:: Exercise input ::
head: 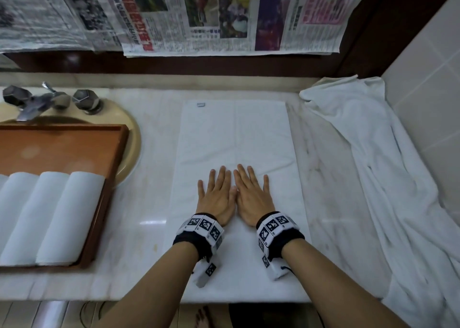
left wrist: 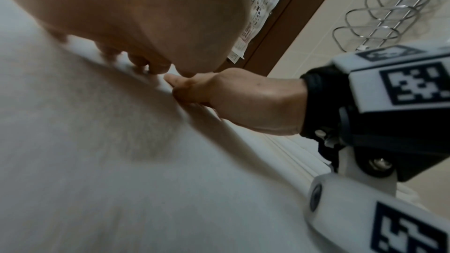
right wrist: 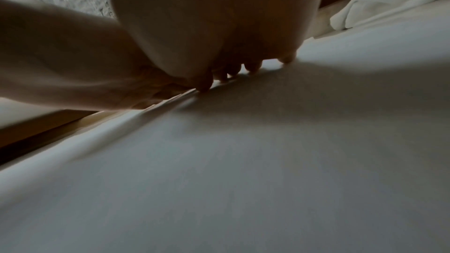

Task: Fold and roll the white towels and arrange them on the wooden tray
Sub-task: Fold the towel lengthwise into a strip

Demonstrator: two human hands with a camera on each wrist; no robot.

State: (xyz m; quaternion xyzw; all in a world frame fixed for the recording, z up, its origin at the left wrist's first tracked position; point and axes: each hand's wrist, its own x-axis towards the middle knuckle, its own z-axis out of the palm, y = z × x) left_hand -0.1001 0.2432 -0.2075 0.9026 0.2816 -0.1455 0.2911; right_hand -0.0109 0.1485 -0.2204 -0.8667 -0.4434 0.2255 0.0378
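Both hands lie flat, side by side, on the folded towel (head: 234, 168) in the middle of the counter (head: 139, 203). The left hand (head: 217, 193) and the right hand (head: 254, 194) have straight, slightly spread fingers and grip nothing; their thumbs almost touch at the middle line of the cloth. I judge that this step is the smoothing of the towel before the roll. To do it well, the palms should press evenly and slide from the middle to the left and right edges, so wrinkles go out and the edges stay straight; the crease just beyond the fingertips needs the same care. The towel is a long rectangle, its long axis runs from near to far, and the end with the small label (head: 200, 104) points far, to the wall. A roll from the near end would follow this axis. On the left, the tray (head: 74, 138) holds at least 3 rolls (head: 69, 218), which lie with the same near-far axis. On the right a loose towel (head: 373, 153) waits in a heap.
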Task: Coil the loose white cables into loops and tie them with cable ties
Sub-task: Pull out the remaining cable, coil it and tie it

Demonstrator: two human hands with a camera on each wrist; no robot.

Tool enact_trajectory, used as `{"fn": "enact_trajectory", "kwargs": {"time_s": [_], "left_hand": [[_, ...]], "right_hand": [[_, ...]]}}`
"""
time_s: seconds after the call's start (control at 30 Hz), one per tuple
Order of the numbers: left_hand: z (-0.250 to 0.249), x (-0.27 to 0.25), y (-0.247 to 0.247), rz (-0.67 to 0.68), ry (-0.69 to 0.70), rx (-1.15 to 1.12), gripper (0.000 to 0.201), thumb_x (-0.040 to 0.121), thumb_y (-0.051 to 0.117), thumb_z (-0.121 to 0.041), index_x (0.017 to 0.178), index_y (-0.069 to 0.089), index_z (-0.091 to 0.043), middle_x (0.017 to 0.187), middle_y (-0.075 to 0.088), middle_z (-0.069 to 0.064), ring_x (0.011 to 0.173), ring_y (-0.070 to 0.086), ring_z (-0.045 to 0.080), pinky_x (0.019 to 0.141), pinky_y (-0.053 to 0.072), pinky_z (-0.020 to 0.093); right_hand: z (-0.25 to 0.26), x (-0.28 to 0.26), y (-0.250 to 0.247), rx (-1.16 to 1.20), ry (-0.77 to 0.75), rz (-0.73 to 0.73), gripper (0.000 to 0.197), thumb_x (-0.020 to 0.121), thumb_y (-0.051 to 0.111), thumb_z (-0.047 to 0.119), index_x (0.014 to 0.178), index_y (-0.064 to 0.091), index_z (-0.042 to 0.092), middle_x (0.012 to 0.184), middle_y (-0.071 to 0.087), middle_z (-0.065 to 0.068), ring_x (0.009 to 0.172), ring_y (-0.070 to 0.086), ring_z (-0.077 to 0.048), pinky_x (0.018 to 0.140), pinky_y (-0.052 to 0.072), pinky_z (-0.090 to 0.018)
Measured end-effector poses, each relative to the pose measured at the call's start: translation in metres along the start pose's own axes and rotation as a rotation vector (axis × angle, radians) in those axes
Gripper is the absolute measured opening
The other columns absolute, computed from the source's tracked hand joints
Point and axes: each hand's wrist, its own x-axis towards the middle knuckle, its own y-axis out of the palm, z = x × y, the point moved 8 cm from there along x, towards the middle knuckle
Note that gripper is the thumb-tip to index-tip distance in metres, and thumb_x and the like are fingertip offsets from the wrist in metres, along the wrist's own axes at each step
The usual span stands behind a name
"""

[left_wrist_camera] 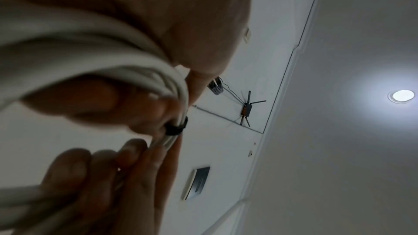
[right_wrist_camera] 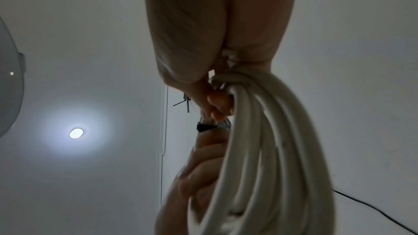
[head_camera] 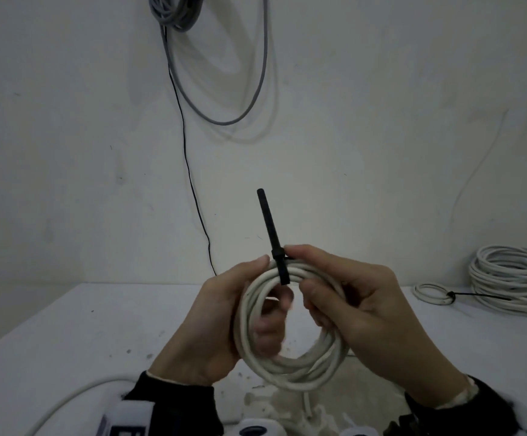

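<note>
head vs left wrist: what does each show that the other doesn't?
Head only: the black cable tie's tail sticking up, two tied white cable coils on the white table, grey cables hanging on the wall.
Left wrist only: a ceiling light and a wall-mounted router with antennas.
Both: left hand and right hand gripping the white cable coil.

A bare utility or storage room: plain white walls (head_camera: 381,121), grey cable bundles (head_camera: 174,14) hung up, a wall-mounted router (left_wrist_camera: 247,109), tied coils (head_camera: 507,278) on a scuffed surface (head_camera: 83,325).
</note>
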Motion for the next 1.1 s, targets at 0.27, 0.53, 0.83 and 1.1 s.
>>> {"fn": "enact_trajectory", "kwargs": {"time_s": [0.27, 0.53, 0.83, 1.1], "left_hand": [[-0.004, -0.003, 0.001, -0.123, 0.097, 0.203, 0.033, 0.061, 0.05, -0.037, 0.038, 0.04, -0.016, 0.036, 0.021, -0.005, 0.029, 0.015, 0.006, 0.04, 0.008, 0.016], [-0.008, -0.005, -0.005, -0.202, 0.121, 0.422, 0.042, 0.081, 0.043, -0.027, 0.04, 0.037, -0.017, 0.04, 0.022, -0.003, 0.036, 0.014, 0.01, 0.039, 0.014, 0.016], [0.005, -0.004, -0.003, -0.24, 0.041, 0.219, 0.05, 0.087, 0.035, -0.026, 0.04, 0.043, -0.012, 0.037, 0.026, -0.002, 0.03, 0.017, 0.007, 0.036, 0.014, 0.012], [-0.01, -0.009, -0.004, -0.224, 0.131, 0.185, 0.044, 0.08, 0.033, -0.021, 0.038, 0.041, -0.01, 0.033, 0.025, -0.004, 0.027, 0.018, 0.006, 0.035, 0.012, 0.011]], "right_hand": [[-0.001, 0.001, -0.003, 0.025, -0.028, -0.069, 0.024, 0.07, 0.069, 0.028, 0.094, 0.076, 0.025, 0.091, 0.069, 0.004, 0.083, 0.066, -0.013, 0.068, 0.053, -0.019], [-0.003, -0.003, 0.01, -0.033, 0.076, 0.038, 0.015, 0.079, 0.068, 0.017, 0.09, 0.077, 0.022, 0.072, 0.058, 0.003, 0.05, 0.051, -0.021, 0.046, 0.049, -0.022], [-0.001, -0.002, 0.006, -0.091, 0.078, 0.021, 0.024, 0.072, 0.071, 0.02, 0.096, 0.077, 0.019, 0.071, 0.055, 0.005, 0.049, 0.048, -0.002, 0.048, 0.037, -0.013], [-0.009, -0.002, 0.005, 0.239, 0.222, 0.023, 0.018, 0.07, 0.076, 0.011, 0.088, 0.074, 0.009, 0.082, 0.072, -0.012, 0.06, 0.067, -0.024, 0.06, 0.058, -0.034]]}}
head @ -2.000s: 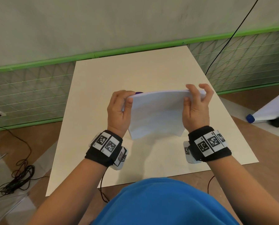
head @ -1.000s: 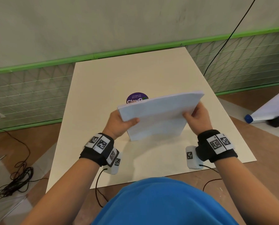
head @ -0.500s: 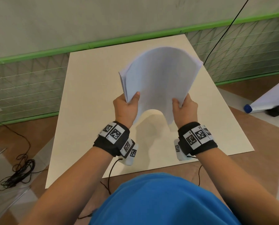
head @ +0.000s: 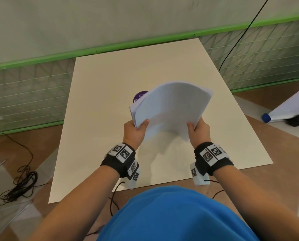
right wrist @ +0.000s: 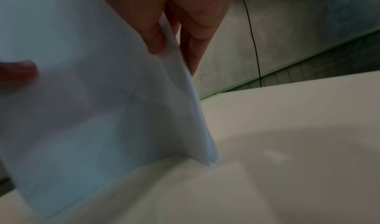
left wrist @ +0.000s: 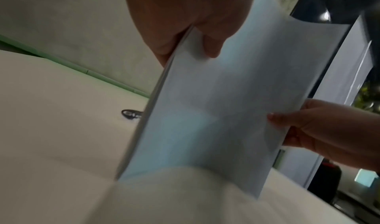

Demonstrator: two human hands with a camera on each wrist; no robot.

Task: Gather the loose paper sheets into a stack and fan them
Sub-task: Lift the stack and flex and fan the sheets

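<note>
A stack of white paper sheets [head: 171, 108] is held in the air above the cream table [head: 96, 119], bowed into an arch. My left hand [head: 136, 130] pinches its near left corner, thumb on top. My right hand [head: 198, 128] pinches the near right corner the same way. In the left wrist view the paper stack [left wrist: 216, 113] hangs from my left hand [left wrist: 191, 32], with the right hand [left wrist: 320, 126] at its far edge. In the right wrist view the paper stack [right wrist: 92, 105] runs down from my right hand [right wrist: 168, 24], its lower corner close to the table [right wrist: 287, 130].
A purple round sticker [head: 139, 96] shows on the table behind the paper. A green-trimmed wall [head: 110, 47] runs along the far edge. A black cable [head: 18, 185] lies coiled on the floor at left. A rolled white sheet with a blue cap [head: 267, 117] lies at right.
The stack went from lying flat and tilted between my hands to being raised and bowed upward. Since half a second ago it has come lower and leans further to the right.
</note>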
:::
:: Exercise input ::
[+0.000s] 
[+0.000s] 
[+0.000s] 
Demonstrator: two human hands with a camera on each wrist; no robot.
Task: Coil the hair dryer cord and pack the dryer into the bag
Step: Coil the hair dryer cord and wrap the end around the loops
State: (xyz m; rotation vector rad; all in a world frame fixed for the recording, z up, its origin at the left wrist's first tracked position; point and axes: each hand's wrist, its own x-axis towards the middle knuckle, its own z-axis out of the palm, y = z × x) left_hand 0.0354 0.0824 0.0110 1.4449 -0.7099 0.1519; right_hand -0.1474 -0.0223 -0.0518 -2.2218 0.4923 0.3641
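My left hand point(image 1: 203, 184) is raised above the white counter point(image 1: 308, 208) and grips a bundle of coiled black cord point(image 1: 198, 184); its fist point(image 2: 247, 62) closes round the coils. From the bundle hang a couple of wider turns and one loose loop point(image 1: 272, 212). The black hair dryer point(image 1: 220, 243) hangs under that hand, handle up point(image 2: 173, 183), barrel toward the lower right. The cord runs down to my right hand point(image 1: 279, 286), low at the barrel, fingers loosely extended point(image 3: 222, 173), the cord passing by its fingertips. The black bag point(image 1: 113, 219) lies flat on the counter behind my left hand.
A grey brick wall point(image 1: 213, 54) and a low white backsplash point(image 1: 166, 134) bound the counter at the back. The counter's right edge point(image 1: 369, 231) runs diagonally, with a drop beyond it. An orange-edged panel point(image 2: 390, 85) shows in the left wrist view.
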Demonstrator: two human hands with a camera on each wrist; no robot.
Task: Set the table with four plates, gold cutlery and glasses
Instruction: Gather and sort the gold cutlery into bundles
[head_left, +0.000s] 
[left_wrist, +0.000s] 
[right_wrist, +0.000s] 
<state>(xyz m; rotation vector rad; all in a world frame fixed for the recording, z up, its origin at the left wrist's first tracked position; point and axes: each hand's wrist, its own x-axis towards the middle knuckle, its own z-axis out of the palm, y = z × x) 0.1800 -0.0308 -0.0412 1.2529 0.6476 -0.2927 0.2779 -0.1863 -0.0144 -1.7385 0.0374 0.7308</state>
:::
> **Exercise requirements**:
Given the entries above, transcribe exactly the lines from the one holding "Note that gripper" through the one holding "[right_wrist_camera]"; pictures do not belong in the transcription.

> **Expected output**:
Note that gripper is the thumb-tip to index-tip distance in metres, and thumb_x and the like are fingertip offsets from the wrist in metres, along the wrist's own axes at each step
The usual span stands behind a name
"""

[left_wrist_camera] 
[right_wrist_camera] 

Nothing else remains for the exercise.